* Work instruction
Write only how many lines of the listing below include the string "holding".

--- START ---

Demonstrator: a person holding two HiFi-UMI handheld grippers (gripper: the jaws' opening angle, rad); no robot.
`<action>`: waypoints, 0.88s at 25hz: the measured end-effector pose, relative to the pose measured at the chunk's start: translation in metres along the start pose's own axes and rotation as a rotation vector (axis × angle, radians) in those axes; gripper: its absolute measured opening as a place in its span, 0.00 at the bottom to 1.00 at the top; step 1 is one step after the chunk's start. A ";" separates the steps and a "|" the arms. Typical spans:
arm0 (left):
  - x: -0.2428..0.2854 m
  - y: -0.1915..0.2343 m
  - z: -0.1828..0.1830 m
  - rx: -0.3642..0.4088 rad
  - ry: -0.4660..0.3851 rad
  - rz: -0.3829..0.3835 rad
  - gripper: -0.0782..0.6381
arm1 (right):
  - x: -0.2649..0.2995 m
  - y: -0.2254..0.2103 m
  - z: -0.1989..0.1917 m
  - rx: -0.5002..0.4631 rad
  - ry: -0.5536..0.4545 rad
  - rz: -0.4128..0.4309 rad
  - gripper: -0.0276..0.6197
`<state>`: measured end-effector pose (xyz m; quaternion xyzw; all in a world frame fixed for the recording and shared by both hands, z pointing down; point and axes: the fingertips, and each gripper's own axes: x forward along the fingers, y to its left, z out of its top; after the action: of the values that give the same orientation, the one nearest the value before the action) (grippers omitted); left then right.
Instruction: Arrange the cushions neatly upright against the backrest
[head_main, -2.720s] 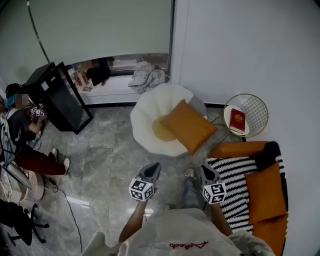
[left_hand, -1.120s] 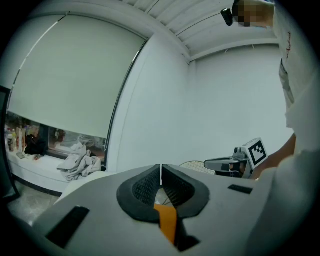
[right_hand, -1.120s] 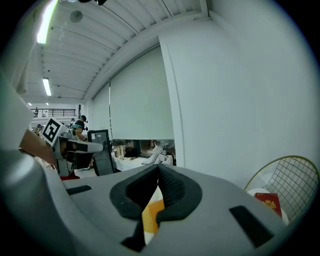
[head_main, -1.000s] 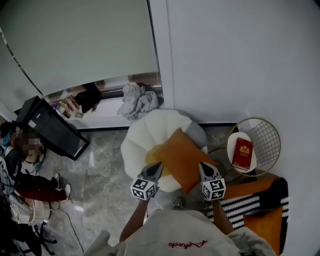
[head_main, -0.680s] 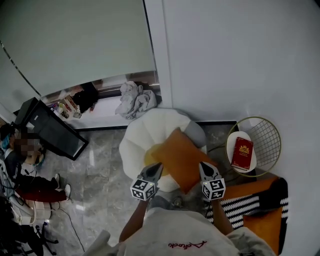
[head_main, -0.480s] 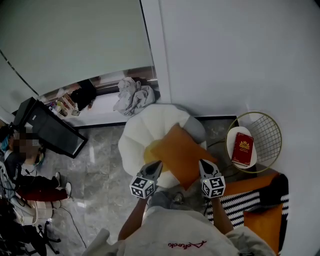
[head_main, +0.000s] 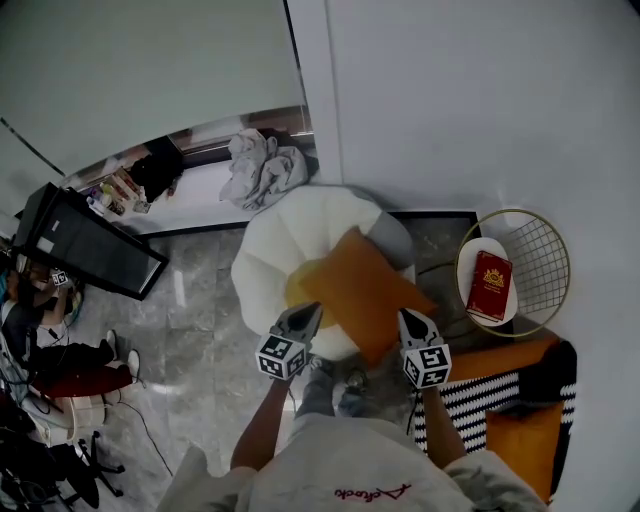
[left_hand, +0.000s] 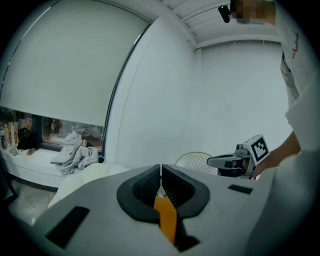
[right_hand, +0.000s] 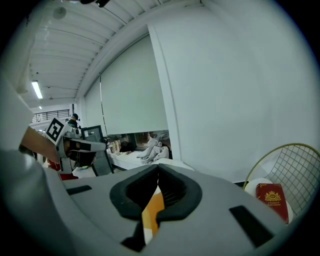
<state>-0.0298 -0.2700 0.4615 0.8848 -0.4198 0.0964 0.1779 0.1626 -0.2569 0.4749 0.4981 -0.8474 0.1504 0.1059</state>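
Note:
A large orange cushion (head_main: 365, 290) lies flat and askew on the seat of a round white chair (head_main: 270, 250), partly covering a smaller yellow cushion (head_main: 297, 287). My left gripper (head_main: 309, 311) is shut and empty, its tip at the chair's front edge near the yellow cushion. The right gripper (head_main: 404, 316) is shut and empty too, by the orange cushion's near right corner. In the left gripper view the shut left gripper (left_hand: 161, 171) shows orange below it, and the same goes for the right gripper (right_hand: 158, 172) in its own view.
A gold wire side table (head_main: 545, 260) with a red book (head_main: 492, 283) stands right of the chair. An orange sofa (head_main: 490, 358) with a striped blanket (head_main: 490, 400) and another orange cushion (head_main: 520, 440) is at bottom right. Clothes (head_main: 258, 168) lie on a ledge behind; a black panel (head_main: 85, 255) leans left.
Both grippers have come closer to the white chair and sunk toward the orange cushion. Their jaws stay shut. The cushions have not moved.

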 end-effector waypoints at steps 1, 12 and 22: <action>0.004 0.006 -0.002 -0.002 0.008 -0.003 0.16 | 0.005 -0.001 -0.003 0.002 0.008 -0.002 0.09; 0.050 0.077 -0.058 -0.058 0.123 -0.044 0.16 | 0.058 -0.012 -0.063 0.056 0.111 -0.064 0.09; 0.073 0.129 -0.150 -0.150 0.227 -0.047 0.16 | 0.087 -0.003 -0.159 0.114 0.258 -0.096 0.09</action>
<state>-0.0874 -0.3377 0.6527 0.8621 -0.3820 0.1600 0.2920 0.1286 -0.2716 0.6522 0.5197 -0.7920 0.2559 0.1926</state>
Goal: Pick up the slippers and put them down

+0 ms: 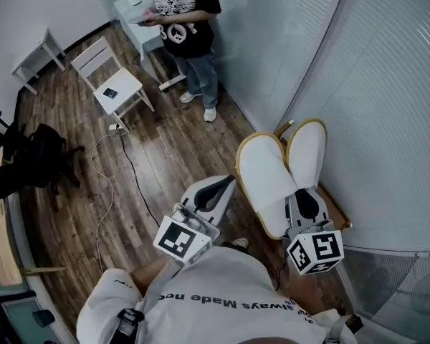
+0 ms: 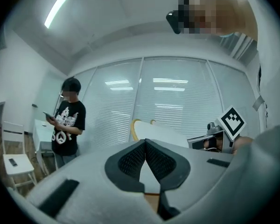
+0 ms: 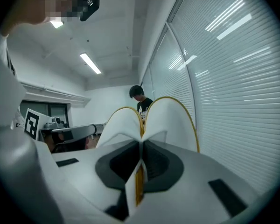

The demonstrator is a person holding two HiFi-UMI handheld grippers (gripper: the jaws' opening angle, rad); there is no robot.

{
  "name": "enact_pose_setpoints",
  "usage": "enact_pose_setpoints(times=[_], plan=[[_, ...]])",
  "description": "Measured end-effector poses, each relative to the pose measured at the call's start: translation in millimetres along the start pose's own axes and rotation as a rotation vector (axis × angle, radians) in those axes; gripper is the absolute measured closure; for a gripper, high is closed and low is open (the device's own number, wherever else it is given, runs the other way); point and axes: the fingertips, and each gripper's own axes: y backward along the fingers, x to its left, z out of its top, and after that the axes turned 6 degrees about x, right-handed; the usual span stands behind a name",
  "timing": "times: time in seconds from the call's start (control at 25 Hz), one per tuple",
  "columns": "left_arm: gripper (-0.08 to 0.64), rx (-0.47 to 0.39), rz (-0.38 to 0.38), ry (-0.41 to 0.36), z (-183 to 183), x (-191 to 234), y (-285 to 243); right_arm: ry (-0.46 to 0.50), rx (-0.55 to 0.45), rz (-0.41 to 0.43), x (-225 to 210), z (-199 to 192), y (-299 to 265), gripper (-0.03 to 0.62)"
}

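Jaws of the right gripper (image 3: pixel 141 143) are pressed together on the pair of white slippers (image 3: pixel 154 118), pinching the two yellow-trimmed edges side by side. The soles fan up and away from the pads. Jaws of the left gripper (image 2: pixel 145 142) meet at their tips with nothing between them.

In the head view the right gripper (image 1: pixel 305 203) sits at lower right, and the slippers (image 1: pixel 272 169) stand clear of the wooden floor (image 1: pixel 165 156), right of centre and close to the window blinds (image 1: pixel 387 84). The left gripper (image 1: pixel 216 190) hangs just left of them, not touching.

Progress, as judged: the pick-up is done, with both slippers carried in one grip. The putting down is left. A wooden edge shows beneath the slippers, but what it belongs to cannot be told.

Surroundings: a bystander in a black printed T-shirt (image 1: pixel 183 20) stands at upper centre. A white chair (image 1: pixel 111 84) is at upper left, and a cable (image 1: pixel 129 169) trails across the floor at centre left. None of these lies near the slippers. The blinds close on the right are the one likely limit on the arm's swing.
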Motion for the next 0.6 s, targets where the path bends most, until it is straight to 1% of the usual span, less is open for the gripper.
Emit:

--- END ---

* Solution below
2